Topics: Developer Forum
Jan 6, 2011 at 11:49 AM

Hello,

I follow your project for 2 years now. Unfortunately, whereas phpexcel has great functionnality, I found it's really slow compared to basic PEAR-excel module.

Here are some tests I've done :

PHPExcel, generates excel 2007 file :
with standard cache (memory) : 2min15s and it uses 220Mo RAM
with gzipped cache : 3min59s and it uses 141Mo RAM

PEAR generatig excel5 file :
it takes 1min21s and 79Mo

My file contains 25 columns and 4573 rows on only one worksheet.

Do you have any clue in order to improve performance please?

With PEAR, I'm used to regenerate big file (20Mo-40Mo), and I'm not able to used phpexcel as it's slower than PEAR.

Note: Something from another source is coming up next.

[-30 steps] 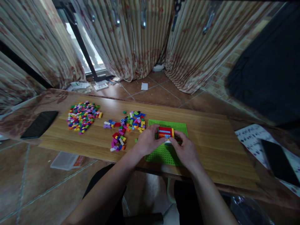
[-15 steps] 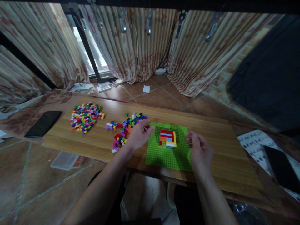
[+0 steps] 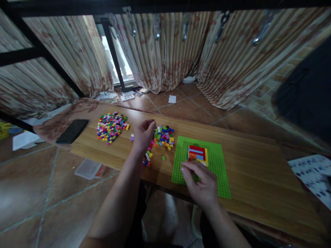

Thank you in advance for your help!

Coordinator
Jan 6, 2011 at 12:31 PM
Edited Jan 6, 2011 at 1:07 PM
MarcParis wrote:

Hello,

I follow your project for 2 years now. Unfortunately, whereas phpexcel has great functionnality, I found it's really slow compared to basic PEAR-excel module.

Yes, PHPExcel is slower than the old PEAR Spreadsheet Writer, as I'm constantly being reminded.

  1. Things to remember: PHPExcel both reads and writes, while you need different (and incompatible) PEAR libraries if you want to do both.
  2. PHPExcel supports a wider range of spreadsheet formats than PEAR.
  3. PHPExcel supports a wider range of Excel features than PEAR.
  4. PHPExcel is still supported, and still actively being developed to add new features; PEAR is not.

 

MarcParis wrote:

PHPExcel, generates excel 2007 file :
with standard cache (memory) : 2min15s and it uses 220Mo RAM
with gzipped cache : 3min59s and it uses 141Mo RAM

PEAR generatig excel5 file :
it takes 1min21s and 79Mo

Well you are comparing writing xlsx with one library, and writing xls with another. Why not compare writing xls with both? Especially as PHPExcel's Excel5 Writer is faster than the Excel2007 Writer. PHPExcel will still be slower than PEAR, but at least you're comparing like with like.

 

MarcParis wrote:

Do you have any clue in order to improve performance please?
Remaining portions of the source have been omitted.